Andres: We can force people to write tests, but they'll end up being stupid ones in some cases.

Peter: People are only interested in reviewing what they consider to be important.

Simon: Should we have official "reviewers"?

Dave: That might have the opposite effect - not my job!

Andres: Should we credit reviewers at the end of the release notes?

Dave: It's certainly worthy of credit

Bruce: I've been one of the big poo-pooers of that. It's a slippery slope of saying those names are their for credit.

Dave/Peter: That's not a bad thing.

Simon: Regardless of patch credits, reviewer credit should be given.

Simon: We need a bar for inclusion

Where do we get the list from? Commit logs? Not everyone includes reviewers. Commitfest app? Often only contain the principle reviewer, who may remove themselves when they're done.

Magnus: We should properly credit in the commit logs

Dave: We can have review of release notes to make sure we didn't miss anyone

Dave: This doesn't fix everything. Let's resolve to include reviewers on commit messages, and list them on release notes

Joe: Let's define a commit message structure

Action point: Include reviewers in commit messages and list them on release notes. AND TELL EVERYONE!! (all)

Action point: Bruce to propose commit message template (Bruce)

Tom: Can't just let commitfest drag on. Need to close out firmly on the correct date.

Andres: The author should be responsible for pushing things to the next commitfest.

Simon: Need to handle patches for which we get no response from the author - it's not rejected, and may well be wanted, but is currently inactive

Peter: Need a culture of really tracking status of patches on the cf app so people can see a good overview from one page. Need to handle patch dependencies

Dim: Readme file for patch series?

David: Should the CF app remind reviewers if they haven't submitted review notes?

Andres: That has the negative effect on me

Magnus: Personal contact from the CF manager is better

Alvaro: CF app has a mail feature, and that has worked for me to nag people

Craig: We need to avoid CF manager burnout, and keep the process simple.

Petr: Would be good to have activity log updates for my patches

Andres: RSS feed doesn't work well. Update notifications would be good.

Tomas: Would like to see enforced review for patch. Problem with balance though - big patch for 2 small reviews?

Action point: Magnus to add a subscribe button to the CF app, to allow users to receive email updates when metadata is changed. (Magnus)

Simon: We have CF managers, but we have noone managing releases. I propose a team of three people for an RM team - 3 for redundancy and voting on challenges. Team would be able to veto patches.

Magnus: Would they take over after the last CF?

Simon: Not sure

Peter: This could have meant that UPSERT wouldn't have gone into 9.5 which would have been bad.

Dave: But for every UPSERT, there are 10 patches that wouldn't have been whipped into shape in time.

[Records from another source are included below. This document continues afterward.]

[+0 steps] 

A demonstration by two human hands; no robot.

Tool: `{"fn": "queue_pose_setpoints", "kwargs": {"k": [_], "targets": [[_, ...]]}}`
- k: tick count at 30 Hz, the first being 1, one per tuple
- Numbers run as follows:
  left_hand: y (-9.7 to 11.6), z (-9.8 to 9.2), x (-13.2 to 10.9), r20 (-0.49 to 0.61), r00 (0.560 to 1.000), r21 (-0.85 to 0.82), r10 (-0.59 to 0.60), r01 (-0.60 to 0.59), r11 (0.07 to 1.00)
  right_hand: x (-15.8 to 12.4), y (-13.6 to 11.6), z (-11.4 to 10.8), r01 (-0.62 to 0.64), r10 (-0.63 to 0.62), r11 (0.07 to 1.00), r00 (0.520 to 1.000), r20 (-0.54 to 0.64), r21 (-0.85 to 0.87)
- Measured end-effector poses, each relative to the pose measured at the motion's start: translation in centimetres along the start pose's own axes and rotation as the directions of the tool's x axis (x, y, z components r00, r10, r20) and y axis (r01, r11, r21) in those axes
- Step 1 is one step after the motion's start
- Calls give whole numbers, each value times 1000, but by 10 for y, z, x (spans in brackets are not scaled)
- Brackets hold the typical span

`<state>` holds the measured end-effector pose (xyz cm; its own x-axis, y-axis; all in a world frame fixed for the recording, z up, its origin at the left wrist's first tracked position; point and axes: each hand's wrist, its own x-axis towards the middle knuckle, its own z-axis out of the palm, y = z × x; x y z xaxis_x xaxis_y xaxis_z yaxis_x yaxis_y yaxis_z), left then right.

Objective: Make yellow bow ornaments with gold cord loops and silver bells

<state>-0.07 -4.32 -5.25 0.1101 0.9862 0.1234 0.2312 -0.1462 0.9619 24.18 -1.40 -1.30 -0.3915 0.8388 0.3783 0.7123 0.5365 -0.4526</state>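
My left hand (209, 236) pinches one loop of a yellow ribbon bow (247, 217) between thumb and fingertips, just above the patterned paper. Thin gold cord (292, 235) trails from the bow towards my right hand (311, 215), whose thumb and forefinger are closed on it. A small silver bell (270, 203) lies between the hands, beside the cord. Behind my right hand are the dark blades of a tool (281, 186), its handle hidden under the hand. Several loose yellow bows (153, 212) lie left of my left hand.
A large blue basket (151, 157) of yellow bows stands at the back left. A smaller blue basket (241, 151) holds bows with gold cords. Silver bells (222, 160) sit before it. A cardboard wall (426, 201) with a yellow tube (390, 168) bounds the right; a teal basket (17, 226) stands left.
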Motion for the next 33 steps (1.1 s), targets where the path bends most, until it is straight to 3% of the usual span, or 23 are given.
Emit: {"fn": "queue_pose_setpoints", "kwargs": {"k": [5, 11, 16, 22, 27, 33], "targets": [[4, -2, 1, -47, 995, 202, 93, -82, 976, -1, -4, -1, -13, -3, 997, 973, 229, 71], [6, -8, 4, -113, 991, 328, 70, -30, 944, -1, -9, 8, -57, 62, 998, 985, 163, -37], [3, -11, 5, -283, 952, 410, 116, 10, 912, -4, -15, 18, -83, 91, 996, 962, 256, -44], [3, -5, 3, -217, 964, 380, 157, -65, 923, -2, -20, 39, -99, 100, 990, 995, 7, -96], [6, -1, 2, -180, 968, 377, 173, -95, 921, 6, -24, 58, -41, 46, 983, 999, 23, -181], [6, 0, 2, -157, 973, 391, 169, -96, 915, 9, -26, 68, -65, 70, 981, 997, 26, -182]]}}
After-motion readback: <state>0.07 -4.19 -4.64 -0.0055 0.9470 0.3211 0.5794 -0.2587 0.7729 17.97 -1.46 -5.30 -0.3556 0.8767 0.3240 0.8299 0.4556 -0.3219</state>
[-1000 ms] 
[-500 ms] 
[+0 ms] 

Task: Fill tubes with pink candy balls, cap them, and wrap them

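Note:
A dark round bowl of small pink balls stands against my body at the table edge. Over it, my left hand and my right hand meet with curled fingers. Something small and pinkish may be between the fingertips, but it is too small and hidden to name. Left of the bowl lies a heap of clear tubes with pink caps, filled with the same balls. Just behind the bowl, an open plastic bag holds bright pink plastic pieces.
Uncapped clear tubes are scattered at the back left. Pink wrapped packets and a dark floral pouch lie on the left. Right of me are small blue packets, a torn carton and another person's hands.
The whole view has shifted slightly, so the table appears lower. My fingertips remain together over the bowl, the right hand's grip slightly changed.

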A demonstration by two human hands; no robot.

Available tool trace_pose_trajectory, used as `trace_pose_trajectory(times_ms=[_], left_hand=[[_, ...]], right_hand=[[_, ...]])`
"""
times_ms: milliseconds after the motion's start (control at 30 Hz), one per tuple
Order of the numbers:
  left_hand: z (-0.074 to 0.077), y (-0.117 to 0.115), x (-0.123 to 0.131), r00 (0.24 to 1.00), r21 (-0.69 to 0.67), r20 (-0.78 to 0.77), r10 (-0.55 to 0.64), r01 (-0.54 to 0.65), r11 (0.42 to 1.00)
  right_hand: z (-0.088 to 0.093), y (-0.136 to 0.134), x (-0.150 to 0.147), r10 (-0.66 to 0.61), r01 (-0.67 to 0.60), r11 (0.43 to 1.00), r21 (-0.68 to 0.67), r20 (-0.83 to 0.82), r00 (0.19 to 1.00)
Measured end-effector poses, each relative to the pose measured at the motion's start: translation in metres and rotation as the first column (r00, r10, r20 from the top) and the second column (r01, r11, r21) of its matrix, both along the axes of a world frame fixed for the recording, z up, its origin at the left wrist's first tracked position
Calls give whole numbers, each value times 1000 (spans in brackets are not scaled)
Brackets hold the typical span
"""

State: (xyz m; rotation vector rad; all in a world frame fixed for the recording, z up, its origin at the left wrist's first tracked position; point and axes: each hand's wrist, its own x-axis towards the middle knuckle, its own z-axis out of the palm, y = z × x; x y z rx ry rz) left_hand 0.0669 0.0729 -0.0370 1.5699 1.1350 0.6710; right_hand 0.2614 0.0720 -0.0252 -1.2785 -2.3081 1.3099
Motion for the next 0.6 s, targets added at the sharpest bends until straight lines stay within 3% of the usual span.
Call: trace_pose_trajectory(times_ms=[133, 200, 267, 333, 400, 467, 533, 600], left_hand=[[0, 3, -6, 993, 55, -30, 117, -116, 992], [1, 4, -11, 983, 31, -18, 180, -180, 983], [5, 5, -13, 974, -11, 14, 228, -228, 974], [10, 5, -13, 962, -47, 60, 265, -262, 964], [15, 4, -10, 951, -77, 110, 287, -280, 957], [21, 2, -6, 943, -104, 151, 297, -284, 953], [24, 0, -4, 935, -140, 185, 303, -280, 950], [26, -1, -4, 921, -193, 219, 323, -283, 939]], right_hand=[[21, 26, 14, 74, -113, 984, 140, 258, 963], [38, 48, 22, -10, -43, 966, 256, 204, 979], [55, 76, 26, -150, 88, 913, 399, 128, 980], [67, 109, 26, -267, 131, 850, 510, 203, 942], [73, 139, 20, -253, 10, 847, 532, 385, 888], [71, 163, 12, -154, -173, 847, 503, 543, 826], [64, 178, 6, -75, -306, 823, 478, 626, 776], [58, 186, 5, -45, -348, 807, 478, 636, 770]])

Joe: The release team should decide when we branch, based on current status

Tom: Should we stop branching early to keep focus on the current release?

Petr: Commitfest schedule should be based on branch date

Simon: Fixed dates are helpful for planning holidays etc.

Tom: We already avoid Christmas etc. MAybe we should keep the existing schedule, but just drop the July/September fest if we're delayed. We should probably drop July regardless.

Simon: Make July a "Review fest"?

Action point: Propose release management team to release mailing list (not a public list), and form for 9.6. (Simon)

Action point: Propose dropping July commitfest and making September conditional on progress. (Simon)

9.6 Release Schedule

Magnus: Do we want to try to get back to a September release?

Bruce: If we end up on 3 CFs, is that enough? If the last is in March, we still won't hit the date

Dave: That's what the release team is for - to progress things though March - Sept.

Magnus: Need to get out of cycle of slippage.

Dave: We should release end of September

Tom: Beta in June, release in September

Magnus: What about the betas? We have too much time between them.

S'i'mon: Do betas need to be full releases?

Dave: Yes, as we're also testing installers, build systems, test systems etc.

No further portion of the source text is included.